El verano los encontró enviándose cientos de mensajes, fotos y hasta videos. Ni un solo día pasaron sin estar en contacto. El corazón de Martín palpitaba confundido entre la idea de que su propuesta fuera o no aceptada. El de ella también latía apresurado, con el miedo a ser rechazada.

Nuevamente la estación fue testigo, esta vez del reencuentro. Besos, abrazos y mil sonrisas en los rostros de esos dos jóvenes enamorados.

—Antes de aceptar tu propuesta debo contarte mi historia— le dijo Matilde a su querido amigo, sentándose en el banco de la plaza, bajo un tibio sol de otoño.

—Nada de lo que digas me hará cambiar de opinión— te amo con todo mi corazón y nada ni nadie podrá interferir en mis sentimientos.

Matilde acarició ese rostro querido, donde el hoyuelo se dibujaba con su amplia sonrisa. Entonces, tomándolo de la mano le contó su historia y también sus intentos vanos de conocer a quienes le habían permitido la vida, no para quererlos como padre o madre sino para agradecerles esa solidaridad hacia los que no pueden ser padres.
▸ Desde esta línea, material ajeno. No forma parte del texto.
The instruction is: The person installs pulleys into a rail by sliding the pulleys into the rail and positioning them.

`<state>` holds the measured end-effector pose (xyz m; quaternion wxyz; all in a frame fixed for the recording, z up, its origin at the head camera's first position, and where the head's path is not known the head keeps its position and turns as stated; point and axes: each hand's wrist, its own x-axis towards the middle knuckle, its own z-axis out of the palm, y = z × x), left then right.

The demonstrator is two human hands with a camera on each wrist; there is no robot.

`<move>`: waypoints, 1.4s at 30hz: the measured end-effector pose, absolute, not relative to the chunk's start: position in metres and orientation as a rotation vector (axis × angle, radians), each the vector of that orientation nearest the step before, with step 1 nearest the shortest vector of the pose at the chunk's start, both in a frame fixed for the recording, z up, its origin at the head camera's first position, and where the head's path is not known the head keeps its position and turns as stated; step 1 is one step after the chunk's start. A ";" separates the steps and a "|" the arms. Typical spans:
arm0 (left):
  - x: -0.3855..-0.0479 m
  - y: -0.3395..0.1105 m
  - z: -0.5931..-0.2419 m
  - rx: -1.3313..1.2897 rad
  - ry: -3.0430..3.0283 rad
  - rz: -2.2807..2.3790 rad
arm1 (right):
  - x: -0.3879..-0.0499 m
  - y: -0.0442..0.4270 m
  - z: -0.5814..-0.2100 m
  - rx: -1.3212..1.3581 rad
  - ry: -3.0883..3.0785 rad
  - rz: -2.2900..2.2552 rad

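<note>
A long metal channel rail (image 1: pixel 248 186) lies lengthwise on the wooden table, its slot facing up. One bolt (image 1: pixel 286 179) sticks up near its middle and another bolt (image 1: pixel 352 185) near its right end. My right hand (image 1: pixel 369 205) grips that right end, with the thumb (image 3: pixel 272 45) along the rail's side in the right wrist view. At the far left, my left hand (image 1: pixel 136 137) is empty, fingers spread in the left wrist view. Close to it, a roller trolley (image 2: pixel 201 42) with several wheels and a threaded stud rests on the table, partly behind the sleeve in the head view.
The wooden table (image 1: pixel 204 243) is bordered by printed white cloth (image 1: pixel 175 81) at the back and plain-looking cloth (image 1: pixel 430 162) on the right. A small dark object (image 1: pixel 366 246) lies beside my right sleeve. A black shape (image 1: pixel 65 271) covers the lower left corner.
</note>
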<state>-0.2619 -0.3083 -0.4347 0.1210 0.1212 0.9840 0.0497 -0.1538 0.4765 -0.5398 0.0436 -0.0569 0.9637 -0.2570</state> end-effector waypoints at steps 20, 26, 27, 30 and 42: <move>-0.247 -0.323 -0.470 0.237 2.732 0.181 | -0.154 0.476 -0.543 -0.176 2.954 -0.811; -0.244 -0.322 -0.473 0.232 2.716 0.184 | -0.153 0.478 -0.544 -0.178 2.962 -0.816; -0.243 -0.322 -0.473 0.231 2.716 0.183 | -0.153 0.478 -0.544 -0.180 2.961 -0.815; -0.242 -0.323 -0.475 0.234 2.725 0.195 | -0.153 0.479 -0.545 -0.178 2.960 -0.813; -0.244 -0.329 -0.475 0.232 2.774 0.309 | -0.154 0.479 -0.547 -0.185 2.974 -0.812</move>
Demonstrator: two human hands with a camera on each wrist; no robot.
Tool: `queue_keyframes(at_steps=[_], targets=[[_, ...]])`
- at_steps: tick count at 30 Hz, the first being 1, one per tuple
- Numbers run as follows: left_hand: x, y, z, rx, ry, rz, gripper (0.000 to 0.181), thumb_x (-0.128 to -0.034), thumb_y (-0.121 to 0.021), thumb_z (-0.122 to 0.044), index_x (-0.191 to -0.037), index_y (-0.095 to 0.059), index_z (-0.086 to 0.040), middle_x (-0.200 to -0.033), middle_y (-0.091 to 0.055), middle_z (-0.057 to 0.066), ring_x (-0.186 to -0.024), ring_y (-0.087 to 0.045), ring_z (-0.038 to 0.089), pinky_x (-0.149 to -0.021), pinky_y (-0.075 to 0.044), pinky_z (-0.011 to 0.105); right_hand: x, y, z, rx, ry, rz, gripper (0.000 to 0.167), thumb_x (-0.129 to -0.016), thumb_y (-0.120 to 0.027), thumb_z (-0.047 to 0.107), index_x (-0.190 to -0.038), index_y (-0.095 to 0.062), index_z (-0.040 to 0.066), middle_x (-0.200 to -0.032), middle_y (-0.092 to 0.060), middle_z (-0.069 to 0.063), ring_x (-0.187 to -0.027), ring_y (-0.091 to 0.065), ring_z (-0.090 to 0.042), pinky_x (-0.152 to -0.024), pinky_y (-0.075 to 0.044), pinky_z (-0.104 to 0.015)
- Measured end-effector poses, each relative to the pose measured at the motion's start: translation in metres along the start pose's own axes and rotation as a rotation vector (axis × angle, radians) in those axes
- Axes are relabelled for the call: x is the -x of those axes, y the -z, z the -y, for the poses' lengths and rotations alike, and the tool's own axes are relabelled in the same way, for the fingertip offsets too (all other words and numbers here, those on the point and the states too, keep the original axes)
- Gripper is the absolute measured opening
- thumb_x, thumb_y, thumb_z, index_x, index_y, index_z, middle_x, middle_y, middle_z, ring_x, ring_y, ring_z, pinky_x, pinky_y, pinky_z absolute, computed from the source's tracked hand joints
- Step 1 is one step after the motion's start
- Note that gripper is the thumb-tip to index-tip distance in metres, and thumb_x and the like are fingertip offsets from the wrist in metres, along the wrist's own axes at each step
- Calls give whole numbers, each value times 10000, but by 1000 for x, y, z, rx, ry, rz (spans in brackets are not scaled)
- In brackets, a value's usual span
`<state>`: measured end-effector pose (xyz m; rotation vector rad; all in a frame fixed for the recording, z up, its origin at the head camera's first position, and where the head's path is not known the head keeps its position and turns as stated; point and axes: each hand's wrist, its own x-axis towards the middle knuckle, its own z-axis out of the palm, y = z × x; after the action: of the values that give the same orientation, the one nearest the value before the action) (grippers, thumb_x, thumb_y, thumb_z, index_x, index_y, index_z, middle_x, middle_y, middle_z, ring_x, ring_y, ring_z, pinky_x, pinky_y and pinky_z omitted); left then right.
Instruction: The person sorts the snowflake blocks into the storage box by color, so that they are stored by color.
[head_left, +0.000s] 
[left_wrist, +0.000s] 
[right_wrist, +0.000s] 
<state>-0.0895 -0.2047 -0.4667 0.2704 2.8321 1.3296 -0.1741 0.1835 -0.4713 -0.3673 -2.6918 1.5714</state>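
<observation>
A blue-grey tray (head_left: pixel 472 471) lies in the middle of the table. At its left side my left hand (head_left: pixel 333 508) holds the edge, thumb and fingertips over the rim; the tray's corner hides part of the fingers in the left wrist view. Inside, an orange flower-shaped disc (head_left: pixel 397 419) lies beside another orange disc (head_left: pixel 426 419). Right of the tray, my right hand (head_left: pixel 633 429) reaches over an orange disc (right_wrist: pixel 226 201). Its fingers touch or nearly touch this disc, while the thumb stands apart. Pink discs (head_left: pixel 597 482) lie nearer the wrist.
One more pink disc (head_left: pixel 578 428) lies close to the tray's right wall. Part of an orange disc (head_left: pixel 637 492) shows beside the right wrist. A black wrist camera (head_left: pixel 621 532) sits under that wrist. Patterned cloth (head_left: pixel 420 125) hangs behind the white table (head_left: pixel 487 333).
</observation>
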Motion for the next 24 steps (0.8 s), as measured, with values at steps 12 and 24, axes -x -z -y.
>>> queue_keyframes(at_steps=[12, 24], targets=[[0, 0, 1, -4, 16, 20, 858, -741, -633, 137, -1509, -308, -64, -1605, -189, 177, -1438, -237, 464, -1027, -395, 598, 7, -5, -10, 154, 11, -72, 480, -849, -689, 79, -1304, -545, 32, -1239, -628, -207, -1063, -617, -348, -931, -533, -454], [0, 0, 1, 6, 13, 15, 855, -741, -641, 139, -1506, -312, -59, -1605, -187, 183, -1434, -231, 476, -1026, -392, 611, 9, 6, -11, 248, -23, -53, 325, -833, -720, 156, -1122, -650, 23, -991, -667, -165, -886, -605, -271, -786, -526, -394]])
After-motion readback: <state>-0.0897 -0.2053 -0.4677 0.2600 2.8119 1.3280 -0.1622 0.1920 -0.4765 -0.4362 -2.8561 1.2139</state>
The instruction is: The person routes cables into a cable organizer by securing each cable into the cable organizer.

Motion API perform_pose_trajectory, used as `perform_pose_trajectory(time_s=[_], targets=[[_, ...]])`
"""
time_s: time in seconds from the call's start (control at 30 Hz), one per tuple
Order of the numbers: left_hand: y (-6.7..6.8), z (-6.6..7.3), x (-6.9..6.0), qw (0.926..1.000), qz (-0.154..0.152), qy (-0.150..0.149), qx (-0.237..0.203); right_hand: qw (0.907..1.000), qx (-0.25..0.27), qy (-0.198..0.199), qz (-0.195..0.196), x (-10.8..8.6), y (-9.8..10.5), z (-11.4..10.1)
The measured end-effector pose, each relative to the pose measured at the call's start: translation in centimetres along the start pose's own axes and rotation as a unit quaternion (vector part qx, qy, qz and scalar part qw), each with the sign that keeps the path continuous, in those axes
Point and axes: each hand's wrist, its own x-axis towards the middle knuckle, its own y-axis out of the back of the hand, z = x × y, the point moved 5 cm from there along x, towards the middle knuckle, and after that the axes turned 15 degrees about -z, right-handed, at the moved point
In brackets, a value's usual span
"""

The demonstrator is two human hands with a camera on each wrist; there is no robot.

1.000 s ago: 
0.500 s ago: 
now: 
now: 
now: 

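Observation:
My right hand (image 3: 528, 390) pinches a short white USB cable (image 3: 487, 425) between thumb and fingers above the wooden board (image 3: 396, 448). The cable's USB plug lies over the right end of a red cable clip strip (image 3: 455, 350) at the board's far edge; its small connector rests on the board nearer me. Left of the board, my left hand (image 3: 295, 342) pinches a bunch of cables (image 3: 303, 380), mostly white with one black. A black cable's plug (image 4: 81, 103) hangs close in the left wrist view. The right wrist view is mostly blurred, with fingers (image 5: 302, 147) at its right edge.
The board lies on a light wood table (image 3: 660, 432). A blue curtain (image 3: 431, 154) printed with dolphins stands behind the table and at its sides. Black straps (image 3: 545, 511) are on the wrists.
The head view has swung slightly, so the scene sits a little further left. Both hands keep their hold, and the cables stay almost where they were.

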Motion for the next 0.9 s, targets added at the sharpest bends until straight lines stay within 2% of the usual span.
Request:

Él quedó atónito, conocía poco y nada sobre la nueva tecnología de fertilidad. Quiso saber más, le interesaba y se sentía apasionado y sorprendido por esos avances que cambiaban el modo de vivir, que cambiaban a las familias, y hasta el modo de nacer.

La abrazó con todas sus fuerzas y mirándola a los ojos le dijo:

—Te quiero más que nunca, mi pequeño milagro de la ciencia.

Los años pasaron, Matilde y Martín, ya abogados, hacían planes de casamiento. Pero en él se había instalado la duda de su procedencia. Algunas miradas, algunos gestos y hasta silencios le habían quedado grabados cuando les contó a sus padres la historia de su novia.

Comenzó a investigar, a preguntar por qué era hijo único, varios interrogantes que pusieron a sus padres en una encrucijada, hasta que tuvieron que decirle la verdad: era producto de una donación de óvulos, como Matilde, pero el Sr. Manzur era su padre biológico.

 El tratamiento había sido realizado en Buenos Aires, en la misma clínica que lo hicieron los padres de Matilde, ya que es la que más experiencia tiene en estos casos.

Él también quiso saber sobre la donante que le permitió estar en esta vida y agradecerle ese acto de amor, pero recibió la misma respuesta que su novia: “los donantes son anónimos”.

Entonces surgió la duda, se clavó en ellos como una espina punzante. ¿Y si eran medio hermanos? ¿Qué seguridad podían tener de no ser hijos de la misma donante? Era algo que no podían asimilar, que no les permitiría vivir felices. Entonces, pese al amor que se tenían, decidieron separarse. Tal vez llegara el día en que pudieran acceder a los archivos y comprobar la verdad.